Analysts have been predicting for months now that Google’s Android OS will become the number one mobile OS in the world by the end of this year. In the latest Gartner Research report they believe that Android will take commanding lead with 30.5% market share by the end of 2011 and skyrocket to almost 50% market share by the end of 2012. Following is Apple’s iOS platform with 19.02% market share in 2011 and slipping to 3rd place in 2015 to be beat out by Microsoft’s Windows Phone OS with 19.5% market share (thanks to the Nokia partnership). What about our Canadian pride Research in Mobile BlackBerry? Well, Gartner believes they will fall every year in market share to be at only 11.1%. The press release also stated that they estimate that worldwide smartphone sales to hit 468 million in 2011 (increase of 57.7% from 2010)

Source: Engadget

  • Bort

    Who cares? Isn’t this the 3rd time you guys have posted one of these in the last month? It’s getting old…We know: Android’s growing, iOS is growing, and WP7 is growing. RIM and Symbian are losing. Let’s move past these predictions.

    • zorxd

      WP7 might be growing but Microsoft, as a whole (including Windows Mobile and Windows Phone) lost market share since the launch of WP7

    • TheCyberKnight

      I sure do hope that Windows Mobile is losing market share. Although still supported, it is dead.

    • zorxd

      It’s still surprising to me that the growth of WP7 didn’t surpass the loss of Windows Mobile since the launch of WP7.

  • Keith

    Wow, that makes the two biggest heavyweights (IDC and Gartner) predicting that WP7 will grab 2nd spot in market share by 2015. Of course it’s an extremely hard market to predict right now so that may or may not happen but I do believe WP7′s share will rise significantly because it has too much going for it not to.

  • jellmoo

    I can’t help but wonder how much of that WP7 19.5% is supposed to be made up by Nokia devices. If it’s the overwhelming majority (which may be the case considering how other manufacturers have seemingly ignored the platform) it could indicate that they would be one of the most, if not *the* dominant smartphone manufacturer come 2015.

  • mongoose

    Yes, and little green bots will rise to takeover the world and enslave all of humanity by 2018. I can see it happening now. The Terminator prophecies were true.

  • Larabee

    i thought it was research in motion… not mobile :P

  • B-Side

    i like to see the 0.1% for the symbian…

  • jforce

    I don’t see how anyone can predict this far into the future in the super volatile smartphone industry. There’s no question that Android will dominate. I think RIM is totally underestimated here. With the release of the QNX powered PlayBook and upcoming smartphones later this year, they should not be counted out. Especially in the next couple of years as QNX makes its way onto their smartphone lineup.

    • zorxd

      The problem is that it’s hard to predict. We can’t be sure that current BB users will upgrade to QNX phones in the future.
      Just like we can’t say that current Nokia Symbian users will upgrade to Nokia WP7 in the future.
      QNX will be a new product. It may succeed, or not.

    • TheCyberKnight

      QNX, as the kernel, has nothing to do in this debate.

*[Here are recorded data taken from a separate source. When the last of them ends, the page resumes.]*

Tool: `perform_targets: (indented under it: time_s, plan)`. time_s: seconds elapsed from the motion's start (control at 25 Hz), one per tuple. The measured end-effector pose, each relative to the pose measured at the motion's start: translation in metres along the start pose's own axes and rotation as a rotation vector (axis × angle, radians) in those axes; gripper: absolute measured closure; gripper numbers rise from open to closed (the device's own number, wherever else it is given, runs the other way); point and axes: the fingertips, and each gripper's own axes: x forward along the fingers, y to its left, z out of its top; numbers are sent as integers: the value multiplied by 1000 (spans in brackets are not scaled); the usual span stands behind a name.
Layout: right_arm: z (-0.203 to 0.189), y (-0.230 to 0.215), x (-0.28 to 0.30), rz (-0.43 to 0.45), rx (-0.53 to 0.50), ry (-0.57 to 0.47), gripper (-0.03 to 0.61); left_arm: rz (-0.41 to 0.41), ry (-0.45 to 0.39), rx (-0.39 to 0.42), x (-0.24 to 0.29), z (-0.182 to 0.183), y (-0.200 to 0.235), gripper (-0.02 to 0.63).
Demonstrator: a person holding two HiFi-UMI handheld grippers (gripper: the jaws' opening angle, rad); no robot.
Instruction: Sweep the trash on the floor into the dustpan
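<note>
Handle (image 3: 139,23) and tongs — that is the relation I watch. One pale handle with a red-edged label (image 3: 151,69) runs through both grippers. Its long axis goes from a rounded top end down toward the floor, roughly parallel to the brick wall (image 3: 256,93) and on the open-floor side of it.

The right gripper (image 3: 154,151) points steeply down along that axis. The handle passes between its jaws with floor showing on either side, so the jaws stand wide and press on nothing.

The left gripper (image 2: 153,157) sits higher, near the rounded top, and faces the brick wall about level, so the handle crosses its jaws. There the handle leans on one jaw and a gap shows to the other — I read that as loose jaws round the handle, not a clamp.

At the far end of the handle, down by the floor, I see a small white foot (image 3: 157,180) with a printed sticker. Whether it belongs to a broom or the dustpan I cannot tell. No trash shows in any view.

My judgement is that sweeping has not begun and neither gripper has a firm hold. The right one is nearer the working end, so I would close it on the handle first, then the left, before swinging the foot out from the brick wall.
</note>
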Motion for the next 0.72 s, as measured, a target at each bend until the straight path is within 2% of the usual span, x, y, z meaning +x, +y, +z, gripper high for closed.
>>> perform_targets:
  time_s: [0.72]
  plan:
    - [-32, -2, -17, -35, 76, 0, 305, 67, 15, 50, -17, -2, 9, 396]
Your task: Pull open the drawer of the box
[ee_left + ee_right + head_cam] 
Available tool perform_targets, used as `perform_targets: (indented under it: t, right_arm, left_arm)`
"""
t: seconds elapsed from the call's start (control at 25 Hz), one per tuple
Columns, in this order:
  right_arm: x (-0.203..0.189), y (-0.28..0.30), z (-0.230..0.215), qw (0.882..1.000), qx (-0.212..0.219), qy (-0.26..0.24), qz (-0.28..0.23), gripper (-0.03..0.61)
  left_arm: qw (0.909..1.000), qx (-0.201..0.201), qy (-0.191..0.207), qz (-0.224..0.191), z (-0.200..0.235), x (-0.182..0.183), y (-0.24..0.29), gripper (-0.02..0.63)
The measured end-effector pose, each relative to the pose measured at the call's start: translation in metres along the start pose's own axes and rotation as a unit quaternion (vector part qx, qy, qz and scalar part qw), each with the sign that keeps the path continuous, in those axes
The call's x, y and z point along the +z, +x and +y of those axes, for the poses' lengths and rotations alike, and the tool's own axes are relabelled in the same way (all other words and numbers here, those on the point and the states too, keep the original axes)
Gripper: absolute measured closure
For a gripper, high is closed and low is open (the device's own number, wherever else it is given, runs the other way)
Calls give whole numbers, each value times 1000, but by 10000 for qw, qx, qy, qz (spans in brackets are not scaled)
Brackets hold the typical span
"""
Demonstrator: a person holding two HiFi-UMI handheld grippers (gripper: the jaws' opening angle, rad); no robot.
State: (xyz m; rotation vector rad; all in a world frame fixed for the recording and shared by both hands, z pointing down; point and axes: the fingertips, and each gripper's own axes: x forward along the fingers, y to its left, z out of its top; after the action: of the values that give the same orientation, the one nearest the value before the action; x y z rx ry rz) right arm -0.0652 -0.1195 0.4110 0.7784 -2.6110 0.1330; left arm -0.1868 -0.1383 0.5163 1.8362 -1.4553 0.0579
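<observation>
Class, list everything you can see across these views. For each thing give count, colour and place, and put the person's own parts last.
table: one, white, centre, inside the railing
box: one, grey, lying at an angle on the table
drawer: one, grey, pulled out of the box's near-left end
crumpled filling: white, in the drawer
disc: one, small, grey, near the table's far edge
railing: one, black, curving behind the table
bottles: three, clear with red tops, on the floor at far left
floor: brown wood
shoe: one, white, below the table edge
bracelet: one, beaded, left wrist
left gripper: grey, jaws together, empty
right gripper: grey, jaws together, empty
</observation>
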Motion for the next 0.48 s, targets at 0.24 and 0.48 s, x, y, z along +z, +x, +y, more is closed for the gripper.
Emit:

      The question is whether or not RIM will be able to build something compelling for users on top of it.
      With the current creative movement at RIM, it is likely not to happen. Meanwhile, the recent TAT acquisition may change the vibes in there. Hopefully for them.

    • zorxd

      QNX isn’t only a kernel, it’s a full unix-like OS.
      From what I understand, RIM isn’t only changing the kernel of their OS, they are building a new OS much like Microsoft did with WP7 (maybe without breaking application compatibility however)

    • jellmoo

      For QNX there are three questions:

      1) Has RIM made a good OS out of it (The PlayBook should be fairly indicative of this)?

      2) Can this OS be well transitioned to a smartphone?

      3) Will current Blackberry users transition along with it, or move to another OS?

      I honestly hope the answer to all questions is “yes” since I would like to see RIM succeed. But like everything, only time will tell, which is why these studies seem so baseless right now. There is just way too much transition going on to truly gauge where the market will end up. Too many assumptions are being made with too few facts.